- **Dataset extract**
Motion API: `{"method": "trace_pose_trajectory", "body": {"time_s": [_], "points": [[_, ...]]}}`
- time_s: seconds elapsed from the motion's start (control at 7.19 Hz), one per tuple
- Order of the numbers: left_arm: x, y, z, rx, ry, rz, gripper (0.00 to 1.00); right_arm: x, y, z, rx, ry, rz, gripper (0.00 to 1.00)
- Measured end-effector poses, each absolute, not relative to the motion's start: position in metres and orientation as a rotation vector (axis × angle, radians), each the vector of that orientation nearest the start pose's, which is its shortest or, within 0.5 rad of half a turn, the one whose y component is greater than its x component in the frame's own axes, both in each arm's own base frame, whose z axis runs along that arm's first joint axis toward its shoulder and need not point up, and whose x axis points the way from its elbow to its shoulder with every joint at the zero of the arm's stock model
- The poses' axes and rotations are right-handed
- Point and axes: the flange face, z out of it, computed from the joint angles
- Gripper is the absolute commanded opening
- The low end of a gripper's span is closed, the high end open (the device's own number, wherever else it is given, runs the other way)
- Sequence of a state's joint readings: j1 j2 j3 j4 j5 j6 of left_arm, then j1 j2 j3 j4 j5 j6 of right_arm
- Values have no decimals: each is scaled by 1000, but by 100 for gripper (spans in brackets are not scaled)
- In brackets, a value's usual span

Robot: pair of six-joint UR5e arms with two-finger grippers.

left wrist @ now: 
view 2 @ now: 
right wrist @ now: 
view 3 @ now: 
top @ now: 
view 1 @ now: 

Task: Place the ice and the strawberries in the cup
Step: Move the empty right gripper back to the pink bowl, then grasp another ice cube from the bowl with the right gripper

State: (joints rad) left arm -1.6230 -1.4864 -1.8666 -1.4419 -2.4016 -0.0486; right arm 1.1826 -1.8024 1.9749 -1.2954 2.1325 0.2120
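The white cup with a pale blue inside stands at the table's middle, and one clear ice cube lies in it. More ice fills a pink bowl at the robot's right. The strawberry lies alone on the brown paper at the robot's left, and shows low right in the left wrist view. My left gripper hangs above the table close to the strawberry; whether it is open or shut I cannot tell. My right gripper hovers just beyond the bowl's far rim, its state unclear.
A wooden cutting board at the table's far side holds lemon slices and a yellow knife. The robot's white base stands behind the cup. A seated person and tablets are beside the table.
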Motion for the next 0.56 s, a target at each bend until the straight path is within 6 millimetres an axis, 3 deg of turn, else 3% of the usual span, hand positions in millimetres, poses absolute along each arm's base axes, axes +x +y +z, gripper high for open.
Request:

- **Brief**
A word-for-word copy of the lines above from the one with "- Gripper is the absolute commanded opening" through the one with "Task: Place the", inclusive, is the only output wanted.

- **Response for this exercise**
- Gripper is the absolute commanded opening
- The low end of a gripper's span is closed, the high end open (the device's own number, wherever else it is given, runs the other way)
- Sequence of a state's joint readings: j1 j2 j3 j4 j5 j6 of left_arm, then j1 j2 j3 j4 j5 j6 of right_arm
- Values have no decimals: each is scaled by 1000, but by 100 for gripper (spans in brackets are not scaled)
- In brackets, a value's usual span

Robot: pair of six-joint UR5e arms with two-finger grippers.

left wrist @ now: 
view 2 @ now: 
right wrist @ now: 
view 3 @ now: 
top @ now: 
view 1 @ now: 

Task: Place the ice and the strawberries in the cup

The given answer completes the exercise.